Nature Blog Network

Butterflies

I'm rubbish at butterflies so my summer project is to learn to recognise the common butterflies in my part of East Lancashire. Butterflies are fairly common around here but I suspect there is a limited number species around.

As the first steps to know the enemy, I sat down with two reference works:

'Britain's butterflies' by Newland and Still pub Wild Guides 2015
'Butterflies and Day-flying Moths of Lancashire pub Lancashire and Cheshire Fauna Society 2019 so bang up to date.

Well the first step is to keep this achievable so we will bin the moths for the time being. Going through these two tomes I have got it down to about 25 with records from my part of East Lancs, so manageable. Here goes:

Hesperiidae
+Small Skipper rough grassland Jun-Aug
*Large Skipper rough grassland Jun-Aug

Pieridae
Orange Tip meadows Apl-Jun, Aug
*Large White open ground Apl-Jun, Aug-Sept
*Small White open ground Mar-Jun, Aug-Sept
*Green-veined White open ground Apl-Jun, Aug-Sept
+Clouded Yellow meadows (clover) May, Aug, Oct
+Brimstone hedges/woodland Feb-May, Aug-Sept

Nymphalidae
+Wall May-Jun, Aug-Sept
Speckled Wood woodland Apl-Sept
+Small Heath grassland May-Jun, Aug-Oct
+Ringlet wood edges Jun-Aug
*Meadow Brown grassland Jun-Jul
Gatekeeper grassland Jul-Aug
Red Admiral buddelias, nettle Mar-Oct
Painted Lady Apl-Jun, Jul-Oct
*Peacock woodland clearings Feb-May, Aug-Sept
*Small Tortoiseshell gardens Feb-Sept
Comma Feb-May, Jun-Jul, Sept

Lycaenidae
Small Copper waste Apl-Jun, Jul-Aug, Sept-Oct
+Purple Hairstreak oak July-Aug
+Green Hairstreak heath/moor May-Jun
+White-letter Hairstreak elms Apl-Aug
+Holly Blue holly Apl-May, Jul-Aug
+Common Blue May-Jun, Jul-Oct

The Lancashire guide helpfully also says which parts of the county the society has received records for. As with all citizen reporting, that may reflect activity of reporters as much as activity of butterflies but it is a good start. Those with an * are described as being particularly common in my area so let's begin with these. + indicates those which have been seen in the area but are more localised.

Just to start off with, a Peacock (c) Magnus Manske under Creative Commons Licence


Peacock Magnus Manske

bird count after tree felling

For a number of reasons this was the first chance I have had to do a count of the birds on the lane since the trees were felled at the end of February.

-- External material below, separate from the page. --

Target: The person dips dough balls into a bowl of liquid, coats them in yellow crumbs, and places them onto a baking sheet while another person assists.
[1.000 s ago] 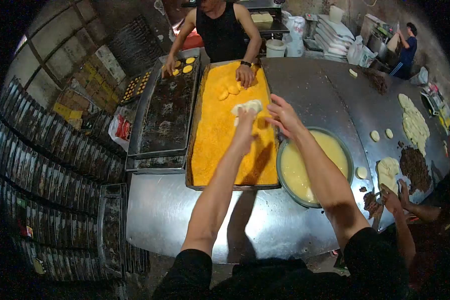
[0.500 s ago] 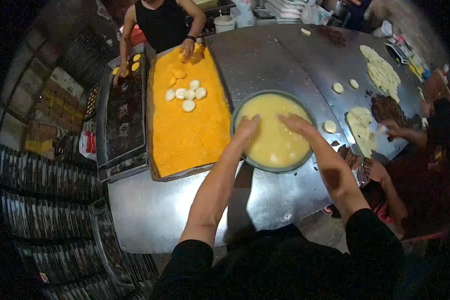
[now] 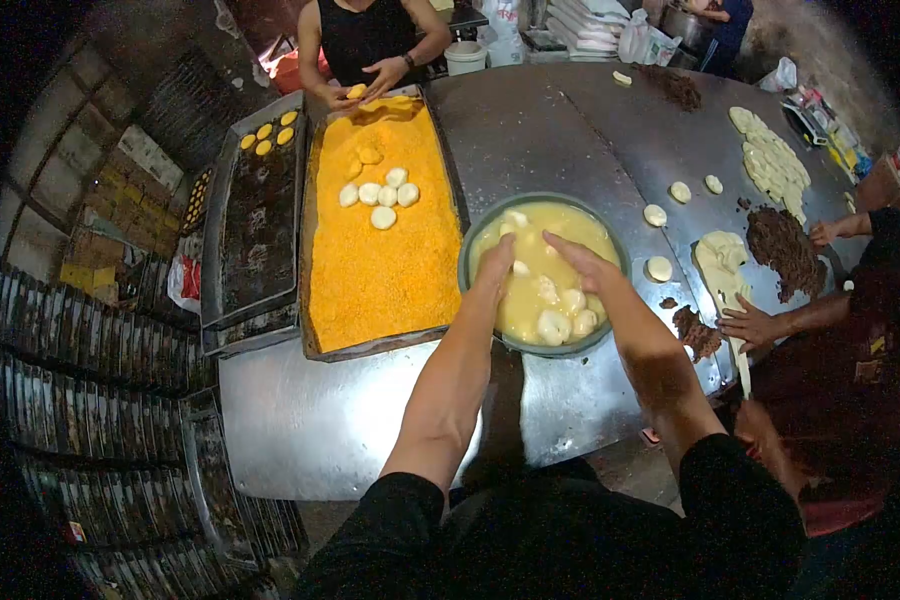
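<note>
A round grey-green basin (image 3: pixel 467 290) of pale yellow liquid (image 3: pixel 535 300) stands on the metal table in front of me. Several pale dough balls (image 3: pixel 553 327) show in it, clustered near its front rim, with others between my hands. On the basin's left side, my left hand (image 3: pixel 494 265) dips to the liquid, palm inward and fingers stretched forward, partly hidden. Opposite it, my right hand (image 3: pixel 585 264) reaches in with outstretched fingers, close to the floating dough. Left of the basin, white dough balls (image 3: pixel 383 217) rest on orange crumbs (image 3: pixel 380 290) in a shallow tray (image 3: pixel 307 330).
A co-worker's hands (image 3: pixel 370 82) hold an orange-coated piece over the tray's far end. Coated rounds lie on a dark baking tray (image 3: pixel 245 230) at left. On the right, another person's hand (image 3: pixel 750 323) touches a dough strip (image 3: pixel 720 265) beside brown filling (image 3: pixel 780 250).
Dough balls have surfaced in the liquid, and my hands have shifted slightly within the basin. The co-worker's hands have come together around a coated piece. More coated rounds show on the dark tray.
</note>
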### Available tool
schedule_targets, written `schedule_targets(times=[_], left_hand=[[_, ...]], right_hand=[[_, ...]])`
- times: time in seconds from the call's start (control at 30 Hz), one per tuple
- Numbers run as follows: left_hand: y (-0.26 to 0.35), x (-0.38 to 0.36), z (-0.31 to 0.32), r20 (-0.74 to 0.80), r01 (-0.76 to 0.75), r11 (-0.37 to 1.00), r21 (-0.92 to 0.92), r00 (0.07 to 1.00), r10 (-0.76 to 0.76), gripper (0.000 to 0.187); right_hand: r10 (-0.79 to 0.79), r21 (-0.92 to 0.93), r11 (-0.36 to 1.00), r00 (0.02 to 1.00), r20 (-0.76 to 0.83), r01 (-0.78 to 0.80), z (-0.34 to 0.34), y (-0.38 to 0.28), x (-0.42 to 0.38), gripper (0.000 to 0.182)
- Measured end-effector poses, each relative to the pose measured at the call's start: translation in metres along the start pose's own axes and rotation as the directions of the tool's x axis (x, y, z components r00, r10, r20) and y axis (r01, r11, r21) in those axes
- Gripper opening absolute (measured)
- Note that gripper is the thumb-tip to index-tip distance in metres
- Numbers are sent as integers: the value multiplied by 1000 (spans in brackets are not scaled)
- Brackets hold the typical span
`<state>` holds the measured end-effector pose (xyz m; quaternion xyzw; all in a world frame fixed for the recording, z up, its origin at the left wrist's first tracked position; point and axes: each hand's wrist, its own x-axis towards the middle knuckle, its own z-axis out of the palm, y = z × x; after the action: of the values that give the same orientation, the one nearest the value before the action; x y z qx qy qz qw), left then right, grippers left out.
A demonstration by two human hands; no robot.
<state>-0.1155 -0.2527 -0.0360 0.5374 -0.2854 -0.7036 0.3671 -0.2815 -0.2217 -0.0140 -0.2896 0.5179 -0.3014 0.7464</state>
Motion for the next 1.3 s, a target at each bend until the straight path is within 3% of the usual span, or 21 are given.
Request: schedule_targets(times=[0.07, 0.13, 0.17, 0.23, 0.33, 0.43, 0.5, 0.57, 0.63, 0.7, 0.77, 0.8, 0.83, 0.93, 1.03, 1.1, 1.17, 1.23, 1.3], left_hand=[[5, -9, 6, -53, -44, 999, -25, 998, 43, 46], [10, -17, 10, -102, -91, 995, -45, 991, 86, 43], [13, -21, 10, -53, -105, 994, -10, 993, 104, 40], [14, -29, 11, -5, -123, 992, 24, 992, 123, 38], [4, -32, 18, -109, -347, 935, 69, 929, 353, 27], [4, -40, 26, -172, -294, 955, 28, 940, 294, 32], [9, -52, 28, -126, -280, 960, -9, 953, 277, 32], [18, -64, 31, 3, -210, 971, -119, 977, 211, 32], [25, -79, 32, 23, -205, 974, -99, 978, 208, 32], [36, -92, 33, 150, -117, 988, -98, 980, 131, 31], [20, -70, 33, 120, -369, 928, -49, 920, 373, 22], [31, -91, 35, 127, -205, 976, -77, 968, 214, 21], [25, -81, 32, 202, -262, 964, -39, 943, 264, 26], [32, -95, 30, 227, -197, 972, -130, 948, 222, 23], [44, -112, 12, 226, -368, 926, -88, 898, 379, 25], [55, -115, -14, 217, -353, 929, -110, 904, 369, 27], [67, -108, -46, 159, -327, 925, -193, 920, 359, 26], [90, -100, -85, 106, -401, 908, -117, 904, 413, 28], [122, -90, -117, 129, -242, 949, -202, 954, 270, 36]], right_hand=[[-85, 265, 962, 993, 83, 60, 0, 2, 6, 49], [-118, 313, 947, 986, 122, 74, 7, 1, 3, 50], [-152, 364, 927, 976, 155, 86, 10, 0, 2, 50], [-188, 352, 926, 975, 119, 135, 22, -2, -8, 49], [-231, 323, 923, 972, 31, 210, 33, -6, -17, 46], [-201, 301, 929, 977, -75, 214, 48, -16, -43, 43], [-156, 303, 934, 979, -132, 190, 50, -14, -52, 41], [-213, 287, 926, 967, -140, 245, 43, -10, -53, 38], [-225, 259, 930, 962, -158, 260, 46, -9, -60, 35], [-264, 175, 937, 942, -209, 301, 46, -10, -62, 33], [-321, 180, 915, 922, -218, 361, 58, -22, -74, 32], [-342, 206, 896, 907, -246, 394, 64, -13, -83, 31], [-282, 200, 923, 931, -233, 329, 56, -10, -81, 30], [-296, 194, 922, 932, -207, 336, 63, -10, -91, 30], [-379, 193, 882, 891, -251, 430, 96, -19, -103, 30], [-440, 211, 842, 858, -265, 497, 120, -25, -93, 30], [-442, 205, 857, 879, -177, 472, 139, -36, -65, 30], [-313, 163, 943, 941, 129, 291, 158, -51, -22, 33], [-250, 102, 967, 946, 204, 234, 181, -73, 36, 37]])
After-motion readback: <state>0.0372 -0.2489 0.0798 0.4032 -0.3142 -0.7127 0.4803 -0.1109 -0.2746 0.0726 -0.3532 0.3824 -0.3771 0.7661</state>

I follow the format of the Great Garden Bird Count in watching for an hour, but extend it to every bird seen from the window, not merely those seen in the garden itself.

starling 12
magpie 6
blackbird 3
woodpigeon 3 courting
robin 2
jackdaw 2
carrion crow 2
chaffinch 1
grey heron 1.

Some changes of note:
no tits - the trees which came down were widely used by the tits and it seems they have moved elsewhere. This may account for their being only one finch also
no dunnock - the field isn't cleared but a lot of the growth which gave cover to the dunnocks has gone. The plans include hedge planting and I hope both that this happens and that the dunnocks return as they are a species whose numbers are declining nationally.
no wren - although the part of the tree in which they nested still remains it may be the felling work disturbed them.

On the positive side - no squirrels have been seen since the trees came down.

The feeders have gone, of course, I hope to replace them with some in the garden when covid nonsense allows.

Grey herons have been seen there before but not for a number of years. I wonder if a neighbour has restocked their fish pond.

Of course this is only a single observation and I plan to keep looking over the forthcoming weeks to see if these changes are sustained or if the missing birds return.

Development of the Paddock

After planning permission was granted for the construction of a bungalow on the Paddock in May 2019, work finally commenced on 28 February 2020 with the felling of some trees and taking of some soundings to assess the depth of roots of other trees on the lane in order to ensure their protection. A sad day.

My feeders have had to come down so bird observations from now on will not be directly comparable with previous ones - the felling of the trees ensures that too. Thankfully there have been a smattering of common garden birds on casual observation over the last few days. I feel particularly sorry for the pair of wrens which nested at the foot of the ivy-covered elm. Let's hope they find somewhere else suitable.

We are looking at alternative places to site the feeders. Hopefully this will be less attractive to squirrels than the previous place so that at least might be a silver lining.